The trade in this material appears to have lasted throughout the eighteenth and nineteenth centuries. The chain of supply was extensive. Saxon cobalt was incorporated into a potassium silicate glass in Europe, then imported to European trading centres, including London, but possibly others. It was then traded on to Canton. From there it was taken up to Jingdezhen, where it was used to manufacture enamelled porcelain. The porcelain then travelled the reverse route, back to the consumers of Europe. This is an impressive early example of a globalised trading network. However, it is interesting to note that in its general form, if not its extent, it echoes the situation several centuries before, when Persian cobalt was used to decorate the blue and white wares of the Yuan Dynasty, which were then exported across the Islamic world.

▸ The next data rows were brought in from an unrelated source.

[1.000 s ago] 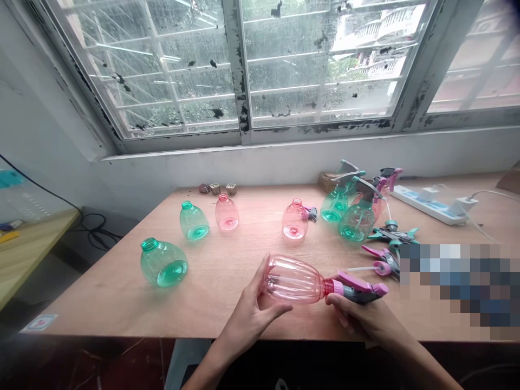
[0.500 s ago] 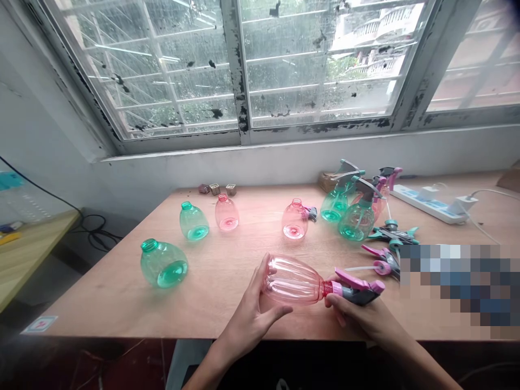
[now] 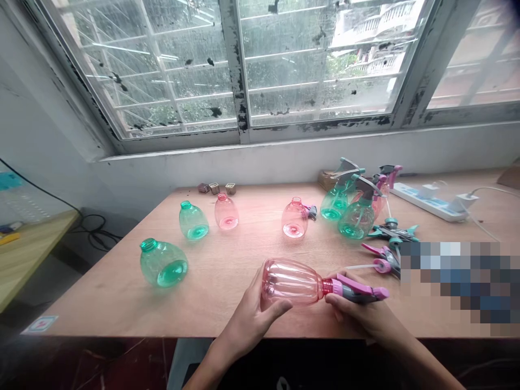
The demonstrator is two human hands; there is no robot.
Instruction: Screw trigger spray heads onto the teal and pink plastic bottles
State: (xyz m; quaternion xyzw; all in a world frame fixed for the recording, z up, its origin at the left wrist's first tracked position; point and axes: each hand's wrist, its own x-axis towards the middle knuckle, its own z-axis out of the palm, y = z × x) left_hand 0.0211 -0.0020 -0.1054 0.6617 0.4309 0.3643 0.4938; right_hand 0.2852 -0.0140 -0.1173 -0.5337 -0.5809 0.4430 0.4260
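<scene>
left hand: wrapped round base of pink bottle, thumb on near side
right hand: fingers closed on pink-grey spray head at bottle neck
pink bottle: on its side, above near edge of desk, between the hands
near it: loose spray heads just right; green bottle well left; capless bottles and finished sprayers further back

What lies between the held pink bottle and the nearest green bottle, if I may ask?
Just bare table beyond the left hand, per the head view.
</scene>
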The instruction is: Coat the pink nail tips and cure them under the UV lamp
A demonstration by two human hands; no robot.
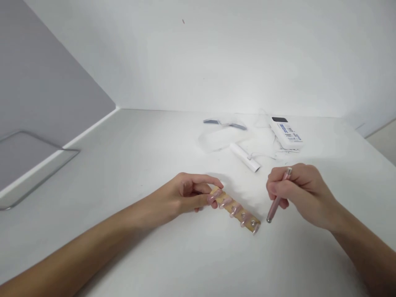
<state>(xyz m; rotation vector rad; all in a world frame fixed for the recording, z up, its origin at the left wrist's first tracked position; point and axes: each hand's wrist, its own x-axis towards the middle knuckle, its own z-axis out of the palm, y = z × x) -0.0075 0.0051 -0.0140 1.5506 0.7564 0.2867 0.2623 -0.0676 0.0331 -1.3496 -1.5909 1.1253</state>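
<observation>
My left hand (195, 193) pinches the upper left end of a yellowish strip (228, 199) between thumb and fingers. Along the strip sit several glossy pinkish false nails (235, 210), the nearest ones pointing down toward me. In my right hand (298, 187) is a slim pink pen-shaped tool (273, 209) with silvery ends, gripped by thumb and fingers. Its lower tip is just right of the strip's far end, and a small gap separates them.
Behind the hands lies a white stick-shaped device (245, 157). A white printed pack (287, 134) with a dark corner is at the back right, beside clear film. Blue-grey pieces (225, 123) lie farther back. A thin grey frame (46, 183) stands at the left, near the wall.
</observation>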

The question remains of why the Chinese porcelain-makers needed to rely on what was apparently an exclusive use of European cobalt in overglaze enamels and such a complex and expensive system of global trade. Native cobalt blue pigment was being used in great abundance in the underglaze decoration of both enamelled and plain blue-and-white wares, so presumably was not in short supply. There’s no definitive proof, but it seems likely that Chinese potters, who had mastered the production of a suitable underglaze pigment, simply could not develop their desired shade of blue enamel using locally available materials, or the pigment ran or blurred the image to too great an extent – so chose to use smalt from Saxony, which was the dominant cobalt in the European market.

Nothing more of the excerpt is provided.